Output only the lines below that start at the line containing "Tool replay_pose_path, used" and end at the line containing "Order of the", with both ends kept.

▶ **Records for this task**:
--------------------------------------------------

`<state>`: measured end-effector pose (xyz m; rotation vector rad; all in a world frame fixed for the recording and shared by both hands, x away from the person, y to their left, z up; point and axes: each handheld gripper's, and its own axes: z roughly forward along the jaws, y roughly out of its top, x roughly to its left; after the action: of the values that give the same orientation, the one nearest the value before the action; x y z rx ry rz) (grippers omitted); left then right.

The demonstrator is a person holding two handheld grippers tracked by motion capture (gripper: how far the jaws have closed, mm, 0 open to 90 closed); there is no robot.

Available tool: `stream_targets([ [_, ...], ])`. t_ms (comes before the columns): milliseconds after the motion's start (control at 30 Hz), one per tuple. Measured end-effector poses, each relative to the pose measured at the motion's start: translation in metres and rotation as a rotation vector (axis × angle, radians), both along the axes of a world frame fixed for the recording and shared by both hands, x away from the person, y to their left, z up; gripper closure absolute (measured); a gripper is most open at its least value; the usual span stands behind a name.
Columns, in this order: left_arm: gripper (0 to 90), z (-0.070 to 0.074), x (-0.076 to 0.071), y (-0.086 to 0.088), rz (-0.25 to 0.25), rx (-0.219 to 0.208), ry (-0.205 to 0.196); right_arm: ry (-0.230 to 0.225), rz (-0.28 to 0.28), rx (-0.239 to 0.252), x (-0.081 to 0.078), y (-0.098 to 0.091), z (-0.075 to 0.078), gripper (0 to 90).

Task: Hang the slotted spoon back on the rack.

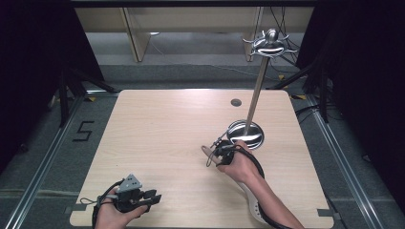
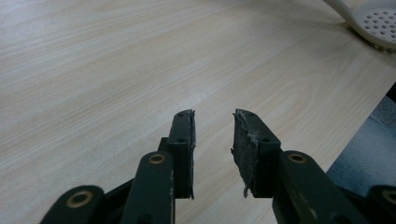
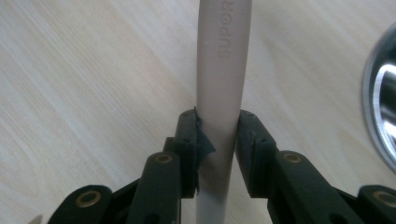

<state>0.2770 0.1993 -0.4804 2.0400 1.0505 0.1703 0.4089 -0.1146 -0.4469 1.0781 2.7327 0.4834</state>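
counter (image 1: 162, 143): pale wood, with a dark round grommet (image 1: 236, 102) near the far edge
stand (image 1: 256, 90): chrome, upright pole on a round base (image 1: 245, 134), hooks on top
floor: grey, marked "5" (image 1: 83, 130)

Colours and patterns on the table

Table (image 1: 162, 138) is showing pale wood grain; ladle handle (image 3: 219, 93) is showing beige; perforated ladle head (image 2: 378, 23) is showing cream; stand base (image 1: 246, 133) is gleaming chrome.
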Motion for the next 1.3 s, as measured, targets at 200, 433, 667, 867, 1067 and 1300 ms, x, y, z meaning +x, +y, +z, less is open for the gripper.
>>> stream_targets([
  [200, 67.6, 0.0, 0.0, 0.0, 0.001, -0.001, 0.001, -0.052, -0.092, 0.088, -0.012, -0.015, 0.019, 72.0],
  [433, 67.5, -0.001, -0.001, -0.001, 0.014, -0.016, 0.005, -0.188, -0.103, 0.197, -0.022, -0.044, 0.035, 72.0],
  [667, 67.3, -0.001, 0.0, -0.001, 0.007, -0.002, 0.001, -0.289, -0.15, 0.278, -0.034, -0.065, 0.045, 72.0],
  [867, 67.1, -0.001, 0.0, 0.0, 0.002, 0.011, 0.0, -0.364, -0.16, 0.33, -0.04, -0.079, 0.051, 72.1],
  [1067, 66.9, -0.002, 0.0, 0.0, 0.003, 0.012, 0.003, -0.39, -0.217, 0.384, -0.05, -0.083, 0.057, 72.1],
  [1300, 66.7, -0.001, -0.001, 0.001, -0.006, 0.018, 0.009, -0.489, -0.206, 0.424, -0.054, -0.092, 0.058, 72.1],
])
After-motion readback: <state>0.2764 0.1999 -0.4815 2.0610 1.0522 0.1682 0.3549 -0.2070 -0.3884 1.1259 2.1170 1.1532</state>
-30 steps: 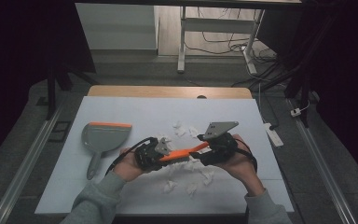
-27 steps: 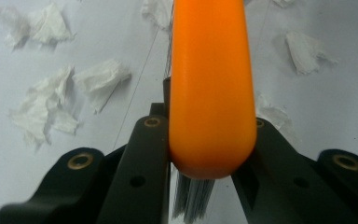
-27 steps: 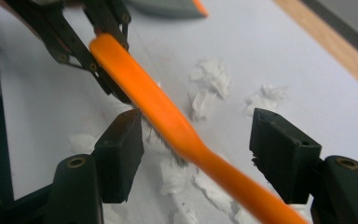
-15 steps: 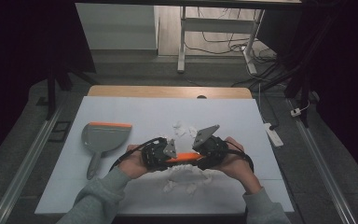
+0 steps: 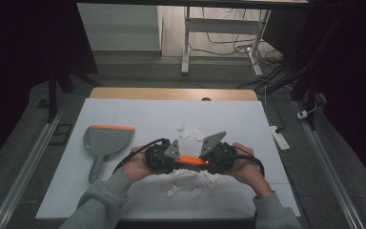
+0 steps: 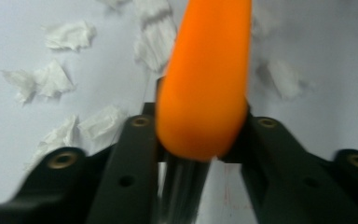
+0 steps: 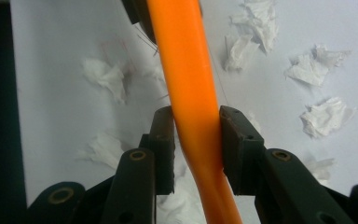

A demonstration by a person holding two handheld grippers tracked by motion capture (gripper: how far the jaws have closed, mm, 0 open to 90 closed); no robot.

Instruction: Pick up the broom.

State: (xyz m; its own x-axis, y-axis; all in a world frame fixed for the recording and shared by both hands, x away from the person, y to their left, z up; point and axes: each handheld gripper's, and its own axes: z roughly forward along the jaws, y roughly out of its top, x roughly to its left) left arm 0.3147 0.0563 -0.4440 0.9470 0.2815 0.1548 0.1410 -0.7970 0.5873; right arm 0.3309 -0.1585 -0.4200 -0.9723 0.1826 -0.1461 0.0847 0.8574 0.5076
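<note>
both grippers meet mid-table on the orange handle [image 5: 190, 160]: right gripper [image 7: 196, 140] has just been closing, pads clamp it; left gripper [image 6: 200, 135] has just been opening, handle between jaws. paper scraps [image 5: 190, 183] at 6 o'clock.

The setting was a lab: beyond the white table [image 5: 124, 119], cables [image 5: 228, 45] trailed between metal stand legs [image 5: 187, 43].
</note>
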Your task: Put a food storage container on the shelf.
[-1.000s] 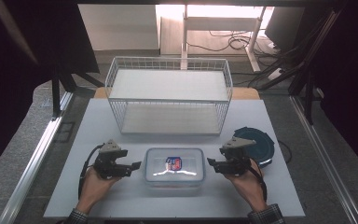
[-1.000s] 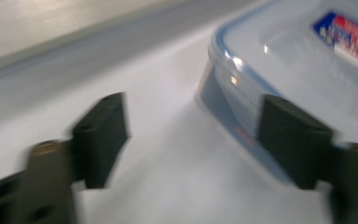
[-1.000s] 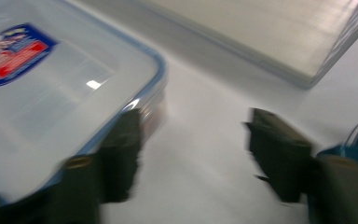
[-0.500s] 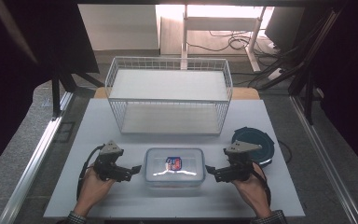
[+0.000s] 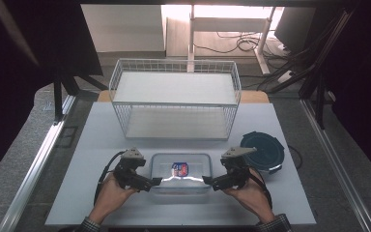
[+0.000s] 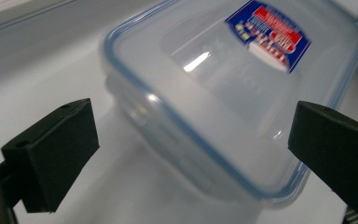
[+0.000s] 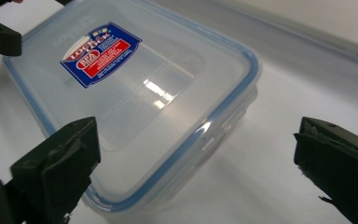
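A clear plastic food box (image 5: pixel 180 172) with a blue-rimmed lid and a red and blue label lies flat on the white table, near its front edge. My left gripper (image 5: pixel 155 182) sits at the box's near left corner and my right gripper (image 5: pixel 207 181) at its near right corner. Both pairs of jaws have just been opening. In the left gripper view the left gripper (image 6: pixel 191 140) stands wide, a corner of the box (image 6: pixel 223 93) between the jaws and untouched. In the right gripper view the right gripper (image 7: pixel 198 158) is equally wide, its pads apart from the box (image 7: pixel 135 98).
A white wire basket (image 5: pixel 174 82) stands behind the box across the middle of the table. A dark blue round lid (image 5: pixel 262 151) lies right of the box, just beyond the right hand. The table's front edge (image 5: pixel 174 224) runs under the wrists.
Both grippers have drawn back toward the box's near corners and in toward each other. Their jaws stand wider than a second ago.
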Demonstrator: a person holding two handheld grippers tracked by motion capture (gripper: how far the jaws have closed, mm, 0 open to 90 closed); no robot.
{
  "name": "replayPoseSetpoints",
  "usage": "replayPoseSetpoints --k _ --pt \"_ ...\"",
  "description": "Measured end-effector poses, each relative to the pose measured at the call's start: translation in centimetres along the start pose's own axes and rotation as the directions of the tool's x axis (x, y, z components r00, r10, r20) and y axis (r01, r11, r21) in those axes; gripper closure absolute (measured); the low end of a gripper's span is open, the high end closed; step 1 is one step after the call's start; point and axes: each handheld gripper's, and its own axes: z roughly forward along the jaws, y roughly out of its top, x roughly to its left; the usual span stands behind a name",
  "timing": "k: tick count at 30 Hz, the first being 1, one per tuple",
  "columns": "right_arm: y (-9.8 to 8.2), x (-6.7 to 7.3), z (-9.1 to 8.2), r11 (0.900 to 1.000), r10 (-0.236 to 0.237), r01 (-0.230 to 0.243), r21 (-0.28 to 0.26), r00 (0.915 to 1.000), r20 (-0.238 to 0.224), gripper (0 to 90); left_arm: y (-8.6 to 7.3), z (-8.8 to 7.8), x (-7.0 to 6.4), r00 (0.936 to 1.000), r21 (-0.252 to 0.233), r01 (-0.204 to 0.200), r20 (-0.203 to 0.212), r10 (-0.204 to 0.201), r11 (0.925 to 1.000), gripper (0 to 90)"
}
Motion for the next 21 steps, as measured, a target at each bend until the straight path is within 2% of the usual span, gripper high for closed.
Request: replayPoseSetpoints --k 2,5,7,9,10,12,14,15,16,17,19,21 --pt "0.2 0.0 0.7 1.000 0.017 -0.016 0.016 0.9996 -0.023 2.2 0.1 0.5 0.3 0.9998 0.017 0.019 0.008 -0.019 0.9997 1.2" --pt "0.4 -0.1 1.6 0.999 0.042 -0.039 0.036 0.9971 -0.064 1.8 -0.2 0.8 0.9 0.9967 0.024 0.049 0.063 -0.051 0.9985 0.0" --pt "0.5 -0.4 2.1 0.995 0.086 -0.081 0.052 0.9907 -0.105 1.8 -0.3 1.0 1.2 0.9906 0.037 0.078 0.110 -0.081 0.9963 0.0" --pt "0.4 -0.9 2.6 0.988 0.141 -0.131 0.076 0.9779 -0.154 1.9 -0.5 1.5 1.4 0.9805 0.057 0.088 0.171 -0.097 0.9944 0.0" --pt "0.3 -1.1 2.8 0.984 0.170 -0.156 0.092 0.9685 -0.182 2.6 -0.5 1.7 1.3 0.9790 0.056 0.097 0.174 -0.106 0.9937 0.0" --pt "0.1 -1.2 3.2 0.975 0.212 -0.190 0.117 0.9536 -0.214 2.6 -0.5 1.4 1.1 0.9826 0.052 0.084 0.162 -0.091 0.9952 0.3" --pt "0.1 -1.1 2.9 0.969 0.232 -0.207 0.134 0.9491 -0.213 7.1 -0.6 1.1 0.9 0.9841 0.057 0.080 0.154 -0.088 0.9952 1.8" --pt "0.1 -1.2 2.5 0.970 0.229 -0.203 0.138 0.9503 -0.212 11.4 -0.7 0.9 1.0 0.9816 0.050 0.100 0.158 -0.107 0.9937 4.1" --pt "0.1 -1.2 2.1 0.972 0.219 -0.195 0.130 0.9523 -0.213 15.8 -0.9 0.6 1.3 0.9759 0.048 0.125 0.174 -0.131 0.9910 7.2" --pt "-0.1 -1.2 1.7 0.972 0.225 -0.203 0.118 0.9513 -0.211 20.2 -1.1 0.4 1.3 0.9733 0.045 0.135 0.181 -0.141 0.9898 12.5" --pt "-0.4 -1.4 1.2 0.968 0.246 -0.230 0.099 0.9440 -0.220 26.9 -1.5 -0.1 1.1 0.9697 0.045 0.146 0.191 -0.152 0.9882 18.8" --pt "-0.7 -1.5 0.6 0.963 0.268 -0.257 0.080 0.9336 -0.237 34.8 -1.8 -0.6 0.7 0.9740 0.044 0.128 0.183 -0.134 0.9907 23.3"
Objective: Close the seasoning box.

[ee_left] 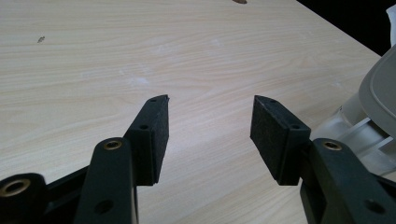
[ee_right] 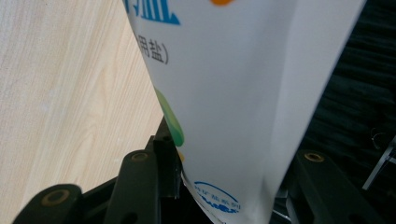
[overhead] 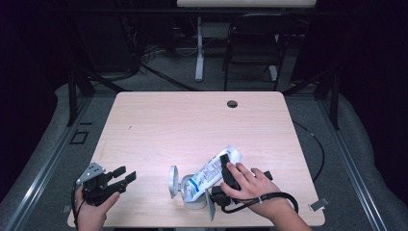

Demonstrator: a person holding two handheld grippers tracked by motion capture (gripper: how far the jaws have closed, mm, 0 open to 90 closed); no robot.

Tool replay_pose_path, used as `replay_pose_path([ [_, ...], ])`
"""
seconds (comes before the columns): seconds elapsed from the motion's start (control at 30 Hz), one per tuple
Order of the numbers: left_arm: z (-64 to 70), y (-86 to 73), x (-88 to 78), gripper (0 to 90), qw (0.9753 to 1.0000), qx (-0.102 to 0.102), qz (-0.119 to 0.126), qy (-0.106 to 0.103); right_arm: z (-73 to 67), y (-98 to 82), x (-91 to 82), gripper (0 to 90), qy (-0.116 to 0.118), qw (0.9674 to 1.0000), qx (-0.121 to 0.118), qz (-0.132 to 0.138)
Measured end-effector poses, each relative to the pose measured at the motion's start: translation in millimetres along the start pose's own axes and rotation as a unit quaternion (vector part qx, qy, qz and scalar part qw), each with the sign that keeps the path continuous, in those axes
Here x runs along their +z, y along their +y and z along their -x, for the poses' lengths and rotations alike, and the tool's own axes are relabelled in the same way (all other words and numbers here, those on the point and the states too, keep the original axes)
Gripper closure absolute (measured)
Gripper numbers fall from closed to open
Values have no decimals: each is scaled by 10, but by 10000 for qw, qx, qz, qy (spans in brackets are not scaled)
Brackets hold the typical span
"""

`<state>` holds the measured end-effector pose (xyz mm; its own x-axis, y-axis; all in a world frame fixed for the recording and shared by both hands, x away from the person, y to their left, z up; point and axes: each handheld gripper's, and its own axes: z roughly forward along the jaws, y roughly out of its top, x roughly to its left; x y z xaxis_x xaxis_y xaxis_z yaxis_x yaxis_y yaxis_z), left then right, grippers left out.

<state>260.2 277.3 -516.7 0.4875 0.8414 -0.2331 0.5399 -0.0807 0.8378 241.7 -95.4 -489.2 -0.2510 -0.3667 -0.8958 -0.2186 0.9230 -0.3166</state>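
A white bag (overhead: 211, 171) with blue print hangs tilted, its lower end over a pale grey container (overhead: 191, 201) near the table's front edge. The container's round lid (overhead: 172, 181) stands flipped up on the left. My right gripper (overhead: 225, 162) is shut on the bag's upper part. In the right gripper view the bag (ee_right: 224, 93) sits between the jaws of that gripper (ee_right: 224, 147), the left pad pressing on it. My left gripper (overhead: 126, 174) rests open and holds nothing at the front left. Its pads (ee_left: 210, 121) stand well apart, with the container (ee_left: 369, 112) off to their right.
The light wooden table (overhead: 192, 120) has a small round cable hole (overhead: 232, 103) near its far edge. A dark chair (overhead: 252, 43) and a white table leg (overhead: 199, 53) stand on the floor beyond. A black cable (overhead: 269, 199) loops from the right gripper.
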Motion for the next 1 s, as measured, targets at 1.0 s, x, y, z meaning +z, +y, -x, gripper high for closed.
replay_pose_path([
  [1.0,-1,-2,1,475,10000,-9,3,1,21,8,-16,608,-10,10000,-33,-14],
])
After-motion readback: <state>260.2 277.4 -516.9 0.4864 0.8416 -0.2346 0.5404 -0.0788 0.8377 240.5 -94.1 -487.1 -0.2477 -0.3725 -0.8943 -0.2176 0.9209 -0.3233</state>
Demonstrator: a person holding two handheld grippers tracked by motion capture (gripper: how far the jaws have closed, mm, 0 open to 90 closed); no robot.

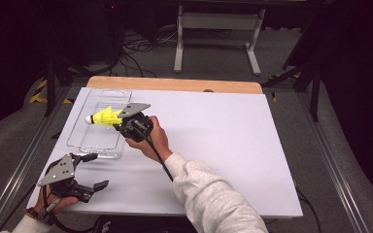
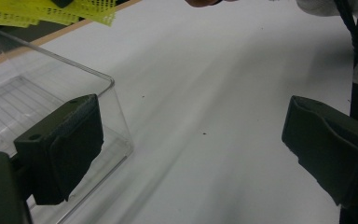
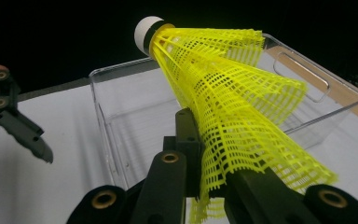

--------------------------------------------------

▶ **Response to this task**:
Tool replay_pose_path, used as `replay_pose_path([ [_, ...], ])`
"""
seconds (comes before the columns): seconds elapsed from the motion's start (control at 30 Hz), one per tuple
Order of the numbers: left_arm: z (-64 to 70), y (-86 to 73), x (-88 to 78), gripper (0 to 90), qw (0.9753 to 1.0000), qx (-0.102 to 0.102), qz (-0.119 to 0.126), qy (-0.106 to 0.103); right_arm: z (-73 to 67), y (-98 to 82), x (-91 to 82), gripper (0 to 90), qy (-0.116 to 0.118), qw (0.9674 to 1.0000), qx (-0.121 to 0.118), qz (-0.132 to 0.138)

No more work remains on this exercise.